Task item
Once you reach the line containing "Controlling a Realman" in the entries below, write out that line and each one after it down to the line containing "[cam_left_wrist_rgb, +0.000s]", exactly and with nothing added.

Records provided
════

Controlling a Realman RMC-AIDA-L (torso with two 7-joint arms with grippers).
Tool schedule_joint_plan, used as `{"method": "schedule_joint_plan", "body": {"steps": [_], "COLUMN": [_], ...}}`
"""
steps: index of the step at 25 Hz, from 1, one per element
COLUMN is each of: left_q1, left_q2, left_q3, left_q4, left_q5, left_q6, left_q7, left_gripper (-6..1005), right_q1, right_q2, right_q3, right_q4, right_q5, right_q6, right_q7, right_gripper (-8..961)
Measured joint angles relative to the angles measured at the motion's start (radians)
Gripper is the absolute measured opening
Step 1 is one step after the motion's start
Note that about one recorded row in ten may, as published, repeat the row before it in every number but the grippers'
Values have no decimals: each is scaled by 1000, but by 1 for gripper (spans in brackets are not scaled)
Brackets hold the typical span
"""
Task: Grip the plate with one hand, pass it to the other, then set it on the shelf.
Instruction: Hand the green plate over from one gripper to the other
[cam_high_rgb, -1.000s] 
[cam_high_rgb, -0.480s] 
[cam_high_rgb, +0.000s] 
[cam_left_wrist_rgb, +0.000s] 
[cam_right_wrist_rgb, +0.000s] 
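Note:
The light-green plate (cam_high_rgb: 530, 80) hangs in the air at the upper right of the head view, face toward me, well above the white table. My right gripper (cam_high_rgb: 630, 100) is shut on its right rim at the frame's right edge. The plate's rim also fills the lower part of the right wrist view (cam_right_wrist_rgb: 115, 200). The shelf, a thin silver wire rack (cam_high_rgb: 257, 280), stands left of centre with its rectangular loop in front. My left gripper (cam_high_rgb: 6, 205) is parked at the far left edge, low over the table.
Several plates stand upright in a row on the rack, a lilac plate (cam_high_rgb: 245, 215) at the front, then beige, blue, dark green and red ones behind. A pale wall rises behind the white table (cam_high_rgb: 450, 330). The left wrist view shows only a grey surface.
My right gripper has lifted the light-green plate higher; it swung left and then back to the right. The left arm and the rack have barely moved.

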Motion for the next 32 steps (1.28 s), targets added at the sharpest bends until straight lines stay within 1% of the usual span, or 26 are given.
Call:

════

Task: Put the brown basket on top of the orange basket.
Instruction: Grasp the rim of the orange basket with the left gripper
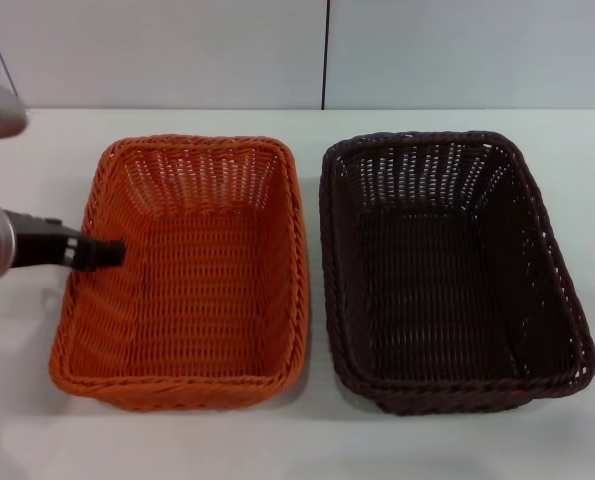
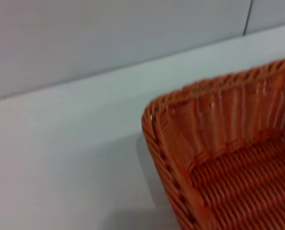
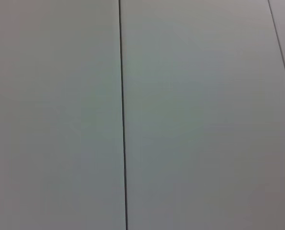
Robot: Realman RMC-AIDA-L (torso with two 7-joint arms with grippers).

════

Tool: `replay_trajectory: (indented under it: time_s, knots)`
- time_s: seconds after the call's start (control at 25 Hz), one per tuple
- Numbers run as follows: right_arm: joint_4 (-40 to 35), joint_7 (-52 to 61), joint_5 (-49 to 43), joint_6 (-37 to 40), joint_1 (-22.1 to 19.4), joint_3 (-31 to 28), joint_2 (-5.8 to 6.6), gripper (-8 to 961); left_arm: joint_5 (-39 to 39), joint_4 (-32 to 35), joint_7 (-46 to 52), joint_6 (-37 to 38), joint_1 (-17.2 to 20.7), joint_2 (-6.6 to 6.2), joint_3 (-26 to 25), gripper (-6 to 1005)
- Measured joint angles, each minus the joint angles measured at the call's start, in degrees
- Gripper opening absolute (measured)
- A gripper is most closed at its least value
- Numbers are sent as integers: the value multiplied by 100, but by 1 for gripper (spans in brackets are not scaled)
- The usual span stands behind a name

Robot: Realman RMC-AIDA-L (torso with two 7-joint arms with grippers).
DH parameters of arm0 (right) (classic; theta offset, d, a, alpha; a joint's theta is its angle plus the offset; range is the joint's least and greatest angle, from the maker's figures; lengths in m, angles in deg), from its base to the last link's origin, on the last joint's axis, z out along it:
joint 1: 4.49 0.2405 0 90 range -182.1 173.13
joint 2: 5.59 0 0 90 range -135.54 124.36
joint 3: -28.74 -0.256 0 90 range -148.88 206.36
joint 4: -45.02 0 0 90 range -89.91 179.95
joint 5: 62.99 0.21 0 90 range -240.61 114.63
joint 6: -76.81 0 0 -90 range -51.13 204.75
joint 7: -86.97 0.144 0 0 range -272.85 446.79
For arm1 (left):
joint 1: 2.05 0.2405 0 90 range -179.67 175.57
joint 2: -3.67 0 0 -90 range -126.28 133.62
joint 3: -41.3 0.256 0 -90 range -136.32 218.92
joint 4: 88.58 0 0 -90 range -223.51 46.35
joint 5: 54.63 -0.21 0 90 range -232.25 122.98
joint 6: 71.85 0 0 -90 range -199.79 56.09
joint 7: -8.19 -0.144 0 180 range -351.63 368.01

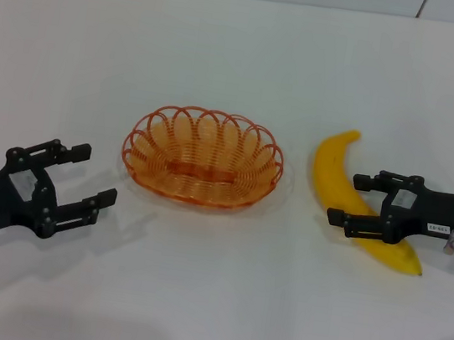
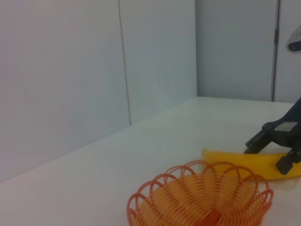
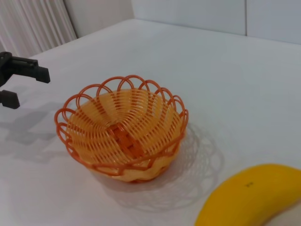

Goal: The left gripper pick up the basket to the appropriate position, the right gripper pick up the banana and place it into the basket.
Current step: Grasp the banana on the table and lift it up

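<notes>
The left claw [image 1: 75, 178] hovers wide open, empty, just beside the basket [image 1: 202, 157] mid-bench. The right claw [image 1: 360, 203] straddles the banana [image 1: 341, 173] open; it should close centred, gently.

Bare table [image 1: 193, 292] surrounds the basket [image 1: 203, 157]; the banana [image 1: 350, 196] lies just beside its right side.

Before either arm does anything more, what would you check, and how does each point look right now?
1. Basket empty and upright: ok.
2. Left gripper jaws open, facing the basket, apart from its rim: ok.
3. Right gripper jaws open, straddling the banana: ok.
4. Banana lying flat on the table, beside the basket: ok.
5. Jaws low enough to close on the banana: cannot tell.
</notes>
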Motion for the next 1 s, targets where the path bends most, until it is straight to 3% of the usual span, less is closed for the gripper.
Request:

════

Answer to this task
Controlling a Realman RMC-AIDA-L (torso with two 7-joint arms with grippers).
Tool schedule_joint_plan, used as `{"method": "schedule_joint_plan", "body": {"steps": [_], "COLUMN": [_], ...}}`
"""
steps: index of the step at 25 Hz, from 1, one per element
COLUMN is each of: left_q1, left_q2, left_q3, left_q4, left_q5, left_q6, left_q7, left_gripper (-6..1005), right_q1, right_q2, right_q3, right_q4, right_q5, right_q6, right_q7, right_gripper (-8..961)
Measured joint angles relative to the angles measured at the motion's start (radians)
Gripper is the absolute measured opening
Step 1 is one step after the motion's start
Note that about one recorded row in ten may, as published, repeat the row before it in every number but the grippers'
Values have no decimals: each is scaled by 1000, but by 1 for gripper (spans in brackets are not scaled)
Brackets hold the typical span
"""
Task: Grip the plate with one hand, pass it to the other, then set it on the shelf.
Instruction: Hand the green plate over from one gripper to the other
[cam_high_rgb, -1.000s] 
[cam_high_rgb, -0.480s] 
[cam_high_rgb, +0.000s] 
[cam_left_wrist_rgb, +0.000s] 

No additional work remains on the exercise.